_WORK ITEM_
For this exercise, copy out each line of the material below that includes "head".

_DATASET SECTION_
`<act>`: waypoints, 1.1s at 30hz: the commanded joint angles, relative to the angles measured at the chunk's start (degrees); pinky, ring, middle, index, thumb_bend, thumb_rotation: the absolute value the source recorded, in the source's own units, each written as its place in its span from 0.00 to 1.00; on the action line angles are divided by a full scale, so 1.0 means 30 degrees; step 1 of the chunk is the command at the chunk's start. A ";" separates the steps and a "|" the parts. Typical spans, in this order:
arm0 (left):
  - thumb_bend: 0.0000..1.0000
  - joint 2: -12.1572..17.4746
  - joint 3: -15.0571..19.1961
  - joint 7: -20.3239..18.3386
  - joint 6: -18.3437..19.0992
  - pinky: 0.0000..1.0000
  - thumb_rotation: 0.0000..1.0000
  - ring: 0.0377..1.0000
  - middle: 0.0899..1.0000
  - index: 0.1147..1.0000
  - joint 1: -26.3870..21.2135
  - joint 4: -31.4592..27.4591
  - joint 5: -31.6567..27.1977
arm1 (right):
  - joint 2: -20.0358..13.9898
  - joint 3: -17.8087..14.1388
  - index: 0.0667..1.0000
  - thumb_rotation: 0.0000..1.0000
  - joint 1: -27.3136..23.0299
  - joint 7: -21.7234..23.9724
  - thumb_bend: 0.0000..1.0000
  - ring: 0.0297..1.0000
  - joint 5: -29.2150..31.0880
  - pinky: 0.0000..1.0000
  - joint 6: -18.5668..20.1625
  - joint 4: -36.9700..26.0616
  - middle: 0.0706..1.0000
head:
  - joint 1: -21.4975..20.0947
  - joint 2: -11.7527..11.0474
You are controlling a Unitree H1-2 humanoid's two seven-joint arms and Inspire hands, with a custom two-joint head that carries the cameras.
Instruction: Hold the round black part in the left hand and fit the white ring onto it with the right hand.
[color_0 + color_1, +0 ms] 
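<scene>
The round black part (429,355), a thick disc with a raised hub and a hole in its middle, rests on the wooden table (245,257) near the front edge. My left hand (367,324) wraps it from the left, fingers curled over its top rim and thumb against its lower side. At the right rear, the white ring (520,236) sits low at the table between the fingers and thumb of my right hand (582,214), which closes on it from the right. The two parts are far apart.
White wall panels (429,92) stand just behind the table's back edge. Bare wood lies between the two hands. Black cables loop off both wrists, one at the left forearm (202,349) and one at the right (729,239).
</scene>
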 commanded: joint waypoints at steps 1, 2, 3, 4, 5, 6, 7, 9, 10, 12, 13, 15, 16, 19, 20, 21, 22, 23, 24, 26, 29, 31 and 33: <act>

_SOLUTION_
head:
You are controlling a Unitree H1-2 humanoid's two seven-joint arms and Inspire hands, with a custom two-joint head that carries the cameras.

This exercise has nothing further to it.